WORK REQUIRED >> The reply is to contain the full listing, repeated exactly, with pictures left out.

_ _ _ _

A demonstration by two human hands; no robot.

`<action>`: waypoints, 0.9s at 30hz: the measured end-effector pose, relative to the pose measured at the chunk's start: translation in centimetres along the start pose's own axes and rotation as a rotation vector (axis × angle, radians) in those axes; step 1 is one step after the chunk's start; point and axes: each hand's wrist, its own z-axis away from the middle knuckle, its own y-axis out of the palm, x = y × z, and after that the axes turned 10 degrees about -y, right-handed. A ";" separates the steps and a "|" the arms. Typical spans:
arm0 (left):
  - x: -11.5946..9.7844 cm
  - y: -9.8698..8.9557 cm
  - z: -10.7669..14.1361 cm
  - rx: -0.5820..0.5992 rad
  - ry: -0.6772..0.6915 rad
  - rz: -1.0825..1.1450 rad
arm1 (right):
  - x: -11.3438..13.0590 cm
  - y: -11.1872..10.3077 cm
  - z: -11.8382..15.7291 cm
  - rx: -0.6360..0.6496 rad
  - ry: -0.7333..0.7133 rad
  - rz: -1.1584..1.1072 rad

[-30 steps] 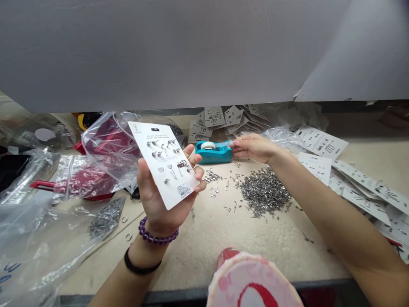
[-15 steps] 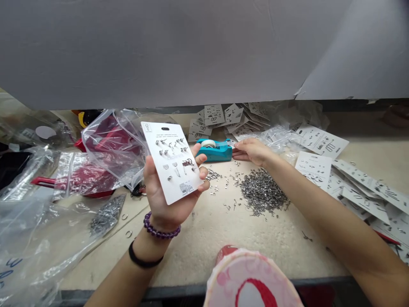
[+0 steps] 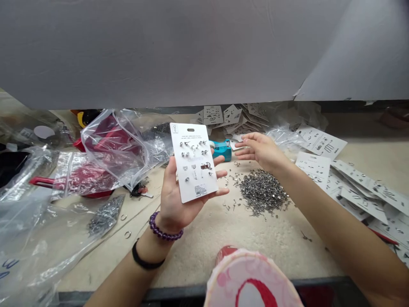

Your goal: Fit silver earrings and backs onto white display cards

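Note:
A white earring card (image 3: 193, 164), its printed back toward me and dotted with small metal posts and backs, lies tilted on the palm of my left hand (image 3: 182, 204). The thumb is at the card's left edge, and the outstretched fingers reach past its right edge. My right hand (image 3: 263, 153) is open beside the blue tape dispenser (image 3: 223, 150), its fingers stretched toward the cutting end. Nothing shows between those fingers. Part of the dispenser is hidden behind the card. Below my right hand lies a heap of tiny metal earring backs (image 3: 262, 191), with loose pieces scattered around it.
Filled cards (image 3: 315, 166) overlap in a stack on the right, and more cards (image 3: 213, 114) lie at the back. Clear plastic bags (image 3: 115, 145) with red items crowd the left. Two small rings (image 3: 128, 234) lie near another bag. A pink round object (image 3: 252, 281) is at the front.
My left hand has moved right with the card, which now faces me more squarely and covers part of the dispenser. My right hand has drawn slightly back from the dispenser, fingers more spread.

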 end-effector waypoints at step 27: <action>2.4 -0.6 -0.5 -0.165 -0.120 -0.363 | -2.1 2.1 8.3 -0.018 -0.353 -0.183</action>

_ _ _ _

SOLUTION FOR THIS PROBLEM >>
A demonstration by two human hands; no robot.

`<action>`: waypoints, 0.9s at 30hz: the measured end-effector pose, relative to the pose measured at the chunk's start: translation in centimetres along the start pose's own axes and rotation as a rotation vector (axis × angle, radians) in those axes; step 1 is one step after the chunk's start; point and axes: each hand's wrist, its own z-axis away from the middle knuckle, its own y-axis out of the palm, x = y × z, and after that the axes turned 10 degrees about -y, right-handed. A ";" separates the steps and a "|" the arms. Typical spans:
arm0 (left):
  - x: -11.5946..9.7844 cm
  - y: -9.8698..8.9557 cm
  - z: -10.7669..14.1361 cm
  - rx: -0.5820..0.5992 rad
  - ry: -0.6772..0.6915 rad
  - rz: -1.0825..1.1450 rad
arm1 (right):
  - x: -11.3438..13.0590 cm
  - y: -11.1872..10.3077 cm
  - z: -11.8382..15.7291 cm
  - rx: -0.6360..0.6496 rad
  - ry: -0.7333..0.7133 rad
  - rz: -1.1584..1.1072 rad

[-30 steps] 
[-15 steps] 
[+0 steps] 

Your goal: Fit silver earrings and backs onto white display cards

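Note:
A white earring card (image 3: 193, 164), its printed back toward me and dotted with small metal posts and backs, lies tilted on the palm of my left hand (image 3: 182, 204). The thumb is at the card's left edge, and the outstretched fingers reach past its right edge. My right hand (image 3: 263, 153) is open beside the blue tape dispenser (image 3: 223, 150), its fingers stretched toward the cutting end. Nothing shows between those fingers. Part of the dispenser is hidden behind the card. Below my right hand lies a heap of tiny metal earring backs (image 3: 262, 191), with loose pieces scattered around it.
Filled cards (image 3: 315, 166) overlap in a stack on the right, and more cards (image 3: 213, 114) lie at the back. Clear plastic bags (image 3: 115, 145) with red items crowd the left. Two small rings (image 3: 128, 234) lie near another bag. A pink round object (image 3: 252, 281) is at the front.
My left hand has moved right with the card, which now faces me more squarely and covers part of the dispenser. My right hand has drawn slightly back from the dispenser, fingers more spread.
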
 end-effector waypoints at step 27: <action>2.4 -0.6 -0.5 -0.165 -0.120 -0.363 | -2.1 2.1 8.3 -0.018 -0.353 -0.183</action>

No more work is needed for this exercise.